MYRTLE BEACH, SC (WBTW) — Transplants to the greater Myrtle Beach area are most likely to be moving from North Carolina, New York, or Pennsylvania, according to a News13 analysis.

More than 44,740 people moved to the county from other states over the last three years, according to information gathered by News13 from the South Carolina Department of Motor Vehicles regarding license transfers. 

North Carolina had the highest number of people moving to the area, with 7,347 over an almost three-year period, and an average of 2,449 new people a year. 
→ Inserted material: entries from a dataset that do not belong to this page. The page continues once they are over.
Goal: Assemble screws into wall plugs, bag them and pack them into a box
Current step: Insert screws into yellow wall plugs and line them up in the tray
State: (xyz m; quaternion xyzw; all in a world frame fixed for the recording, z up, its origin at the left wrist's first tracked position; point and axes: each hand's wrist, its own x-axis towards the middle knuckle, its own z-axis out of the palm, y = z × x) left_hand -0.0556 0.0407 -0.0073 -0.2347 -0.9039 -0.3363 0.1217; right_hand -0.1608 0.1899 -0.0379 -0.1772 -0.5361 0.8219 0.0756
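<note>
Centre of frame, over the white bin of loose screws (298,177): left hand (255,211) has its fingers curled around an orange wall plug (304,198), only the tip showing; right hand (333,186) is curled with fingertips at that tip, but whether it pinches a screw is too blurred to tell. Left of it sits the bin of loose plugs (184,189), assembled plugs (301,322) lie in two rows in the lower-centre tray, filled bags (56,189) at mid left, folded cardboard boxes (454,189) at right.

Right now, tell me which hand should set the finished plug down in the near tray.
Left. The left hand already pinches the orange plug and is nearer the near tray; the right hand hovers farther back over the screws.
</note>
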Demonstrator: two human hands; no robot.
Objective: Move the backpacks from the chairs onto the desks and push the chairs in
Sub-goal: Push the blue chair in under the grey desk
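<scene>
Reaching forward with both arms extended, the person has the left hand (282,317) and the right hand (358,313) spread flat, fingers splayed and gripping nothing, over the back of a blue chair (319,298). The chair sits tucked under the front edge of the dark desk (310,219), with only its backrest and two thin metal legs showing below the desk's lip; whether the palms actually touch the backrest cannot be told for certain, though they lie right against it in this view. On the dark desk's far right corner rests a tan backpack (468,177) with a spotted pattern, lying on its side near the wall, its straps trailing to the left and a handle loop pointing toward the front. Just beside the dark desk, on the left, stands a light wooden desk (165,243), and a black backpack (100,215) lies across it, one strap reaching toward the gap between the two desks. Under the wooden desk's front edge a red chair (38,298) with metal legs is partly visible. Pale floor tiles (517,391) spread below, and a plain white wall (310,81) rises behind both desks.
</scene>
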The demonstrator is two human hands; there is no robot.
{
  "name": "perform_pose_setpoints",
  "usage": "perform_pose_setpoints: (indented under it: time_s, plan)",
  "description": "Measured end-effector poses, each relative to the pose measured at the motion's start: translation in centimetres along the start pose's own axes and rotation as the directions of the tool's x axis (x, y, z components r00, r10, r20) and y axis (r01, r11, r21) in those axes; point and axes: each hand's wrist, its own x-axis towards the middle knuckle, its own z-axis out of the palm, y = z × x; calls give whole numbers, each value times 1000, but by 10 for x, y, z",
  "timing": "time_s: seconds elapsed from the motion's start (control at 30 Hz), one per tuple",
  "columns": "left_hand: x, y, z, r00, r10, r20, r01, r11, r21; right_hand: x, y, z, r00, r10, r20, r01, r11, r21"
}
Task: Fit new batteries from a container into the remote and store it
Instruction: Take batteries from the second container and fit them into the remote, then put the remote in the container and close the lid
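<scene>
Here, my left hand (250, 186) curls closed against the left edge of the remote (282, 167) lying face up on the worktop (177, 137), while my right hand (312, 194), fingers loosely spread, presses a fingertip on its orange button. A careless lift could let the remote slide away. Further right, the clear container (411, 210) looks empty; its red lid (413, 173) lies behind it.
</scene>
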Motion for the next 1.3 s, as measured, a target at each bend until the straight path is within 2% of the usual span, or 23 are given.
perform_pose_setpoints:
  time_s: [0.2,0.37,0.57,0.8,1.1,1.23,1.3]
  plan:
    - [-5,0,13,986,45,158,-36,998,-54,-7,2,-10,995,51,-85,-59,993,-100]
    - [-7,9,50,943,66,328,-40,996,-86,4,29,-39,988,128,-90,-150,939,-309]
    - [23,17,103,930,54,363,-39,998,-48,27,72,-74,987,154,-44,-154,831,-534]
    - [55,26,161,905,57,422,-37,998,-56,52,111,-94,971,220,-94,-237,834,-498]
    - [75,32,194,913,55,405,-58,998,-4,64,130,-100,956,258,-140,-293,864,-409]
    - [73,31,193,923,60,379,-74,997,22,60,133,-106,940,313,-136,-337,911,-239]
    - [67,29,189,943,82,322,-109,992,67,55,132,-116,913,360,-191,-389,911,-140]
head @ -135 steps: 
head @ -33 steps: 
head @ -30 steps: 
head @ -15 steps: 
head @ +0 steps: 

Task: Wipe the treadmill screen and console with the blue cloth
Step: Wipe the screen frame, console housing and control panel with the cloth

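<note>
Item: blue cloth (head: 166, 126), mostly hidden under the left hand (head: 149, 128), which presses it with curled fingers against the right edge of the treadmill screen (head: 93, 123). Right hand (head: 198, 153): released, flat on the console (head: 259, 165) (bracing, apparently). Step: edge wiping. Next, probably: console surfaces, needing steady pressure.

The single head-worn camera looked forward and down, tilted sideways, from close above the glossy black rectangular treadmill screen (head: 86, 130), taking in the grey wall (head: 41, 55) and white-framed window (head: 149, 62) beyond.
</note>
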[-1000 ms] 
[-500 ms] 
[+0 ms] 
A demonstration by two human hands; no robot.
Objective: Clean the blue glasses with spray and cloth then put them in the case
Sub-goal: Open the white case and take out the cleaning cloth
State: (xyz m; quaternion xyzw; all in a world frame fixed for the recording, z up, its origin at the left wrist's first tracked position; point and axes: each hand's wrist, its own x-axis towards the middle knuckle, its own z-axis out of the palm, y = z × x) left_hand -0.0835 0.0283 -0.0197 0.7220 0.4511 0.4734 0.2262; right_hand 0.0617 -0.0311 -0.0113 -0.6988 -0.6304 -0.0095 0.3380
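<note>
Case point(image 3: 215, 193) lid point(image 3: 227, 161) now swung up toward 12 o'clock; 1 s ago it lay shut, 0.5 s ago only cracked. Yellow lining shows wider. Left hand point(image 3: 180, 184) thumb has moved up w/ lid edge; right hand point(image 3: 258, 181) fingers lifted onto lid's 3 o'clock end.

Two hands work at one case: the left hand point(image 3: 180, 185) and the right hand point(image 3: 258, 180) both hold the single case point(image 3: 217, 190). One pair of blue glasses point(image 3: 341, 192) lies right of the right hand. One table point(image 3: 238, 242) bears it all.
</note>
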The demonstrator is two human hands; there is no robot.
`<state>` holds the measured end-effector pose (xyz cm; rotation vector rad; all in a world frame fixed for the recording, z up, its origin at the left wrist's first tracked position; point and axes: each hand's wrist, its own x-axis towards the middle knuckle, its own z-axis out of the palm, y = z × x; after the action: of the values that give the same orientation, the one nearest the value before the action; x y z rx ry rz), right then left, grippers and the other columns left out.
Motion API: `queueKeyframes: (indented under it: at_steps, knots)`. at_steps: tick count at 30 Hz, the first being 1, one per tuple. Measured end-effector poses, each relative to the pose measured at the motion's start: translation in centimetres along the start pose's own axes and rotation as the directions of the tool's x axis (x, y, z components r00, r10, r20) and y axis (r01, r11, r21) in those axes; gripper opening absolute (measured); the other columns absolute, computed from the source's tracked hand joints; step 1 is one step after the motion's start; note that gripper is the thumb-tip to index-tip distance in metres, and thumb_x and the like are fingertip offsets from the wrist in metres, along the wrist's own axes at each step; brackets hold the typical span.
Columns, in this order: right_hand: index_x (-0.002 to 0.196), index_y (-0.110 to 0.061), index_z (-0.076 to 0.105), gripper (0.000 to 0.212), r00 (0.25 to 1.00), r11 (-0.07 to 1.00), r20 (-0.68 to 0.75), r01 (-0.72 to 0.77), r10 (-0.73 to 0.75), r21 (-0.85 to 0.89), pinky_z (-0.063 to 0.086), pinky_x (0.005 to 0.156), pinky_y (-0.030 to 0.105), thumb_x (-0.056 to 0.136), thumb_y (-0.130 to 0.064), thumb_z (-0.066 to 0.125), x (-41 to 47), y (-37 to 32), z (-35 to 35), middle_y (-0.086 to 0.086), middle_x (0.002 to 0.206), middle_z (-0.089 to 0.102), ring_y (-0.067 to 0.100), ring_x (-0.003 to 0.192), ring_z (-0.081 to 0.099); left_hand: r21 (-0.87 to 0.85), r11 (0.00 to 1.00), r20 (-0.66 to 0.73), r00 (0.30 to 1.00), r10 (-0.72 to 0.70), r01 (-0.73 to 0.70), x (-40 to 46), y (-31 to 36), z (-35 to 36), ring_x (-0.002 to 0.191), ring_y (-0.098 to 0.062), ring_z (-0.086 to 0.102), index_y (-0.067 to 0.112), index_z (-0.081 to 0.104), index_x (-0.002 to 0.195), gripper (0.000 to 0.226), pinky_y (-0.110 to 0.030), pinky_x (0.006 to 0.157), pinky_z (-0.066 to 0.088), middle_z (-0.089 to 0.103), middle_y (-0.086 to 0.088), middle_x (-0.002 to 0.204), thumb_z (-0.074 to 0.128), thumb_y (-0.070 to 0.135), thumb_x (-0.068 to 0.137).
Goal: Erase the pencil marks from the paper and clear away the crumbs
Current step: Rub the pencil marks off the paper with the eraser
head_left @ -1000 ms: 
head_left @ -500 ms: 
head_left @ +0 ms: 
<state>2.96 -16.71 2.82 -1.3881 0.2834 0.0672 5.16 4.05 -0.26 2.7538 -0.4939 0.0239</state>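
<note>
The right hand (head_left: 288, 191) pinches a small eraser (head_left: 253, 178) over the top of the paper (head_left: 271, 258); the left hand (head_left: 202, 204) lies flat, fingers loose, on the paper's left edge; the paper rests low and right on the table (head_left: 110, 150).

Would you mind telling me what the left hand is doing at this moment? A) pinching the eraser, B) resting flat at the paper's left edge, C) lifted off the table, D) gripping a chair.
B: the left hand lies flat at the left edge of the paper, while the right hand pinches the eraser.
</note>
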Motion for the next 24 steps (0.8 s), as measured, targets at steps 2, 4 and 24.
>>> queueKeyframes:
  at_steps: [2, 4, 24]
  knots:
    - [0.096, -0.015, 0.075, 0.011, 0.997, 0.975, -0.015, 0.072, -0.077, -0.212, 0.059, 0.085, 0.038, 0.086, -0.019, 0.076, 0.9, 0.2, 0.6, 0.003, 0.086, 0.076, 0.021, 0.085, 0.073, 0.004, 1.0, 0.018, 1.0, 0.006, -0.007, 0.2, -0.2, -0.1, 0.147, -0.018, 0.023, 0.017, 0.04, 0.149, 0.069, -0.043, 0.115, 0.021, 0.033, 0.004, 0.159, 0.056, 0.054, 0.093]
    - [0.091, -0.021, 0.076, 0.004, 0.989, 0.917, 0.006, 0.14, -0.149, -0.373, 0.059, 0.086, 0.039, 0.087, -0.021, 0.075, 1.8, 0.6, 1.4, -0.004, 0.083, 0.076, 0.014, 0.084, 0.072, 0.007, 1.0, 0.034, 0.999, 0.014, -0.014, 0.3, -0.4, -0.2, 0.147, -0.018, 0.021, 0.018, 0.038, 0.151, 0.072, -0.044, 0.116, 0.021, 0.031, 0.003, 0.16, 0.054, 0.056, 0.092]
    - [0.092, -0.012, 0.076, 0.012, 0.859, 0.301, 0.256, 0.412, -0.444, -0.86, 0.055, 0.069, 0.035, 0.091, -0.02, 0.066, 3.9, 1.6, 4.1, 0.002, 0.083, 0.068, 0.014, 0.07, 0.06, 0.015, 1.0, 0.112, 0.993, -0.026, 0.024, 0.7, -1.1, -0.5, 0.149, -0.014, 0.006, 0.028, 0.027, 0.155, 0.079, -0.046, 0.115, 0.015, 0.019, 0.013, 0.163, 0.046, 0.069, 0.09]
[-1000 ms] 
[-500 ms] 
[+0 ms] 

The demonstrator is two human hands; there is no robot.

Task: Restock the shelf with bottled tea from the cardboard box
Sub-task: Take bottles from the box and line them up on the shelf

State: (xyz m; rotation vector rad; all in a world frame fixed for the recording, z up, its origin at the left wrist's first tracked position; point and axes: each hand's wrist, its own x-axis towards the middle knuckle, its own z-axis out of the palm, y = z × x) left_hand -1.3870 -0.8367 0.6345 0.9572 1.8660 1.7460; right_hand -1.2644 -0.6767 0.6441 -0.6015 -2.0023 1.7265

The states with the highest averages of relocations to Horry County per year are as follows:

  1. North Carolina – 2,449
  2. New York – 1,716
  3. Pennsylvania – 1,339
  4. New Jersey – 1,201
  5. Virginia – 1,079
  6. Florida – 788.33
  7. Maryland – 787.33
  8. Connecticut – 624.67
  9. Ohio – 608
  10. Massachusetts – 476

The top 10 states account for 74.25% of those transferring to the area from out-of-state, while the top five states make up about 52.21% of the transfers. 

While North Carolina had the highest total number of transfers, West Virginians moved to Horry County at the highest rate in the nation, with 70.15 people moving per 100,000 of West Virginia’s population.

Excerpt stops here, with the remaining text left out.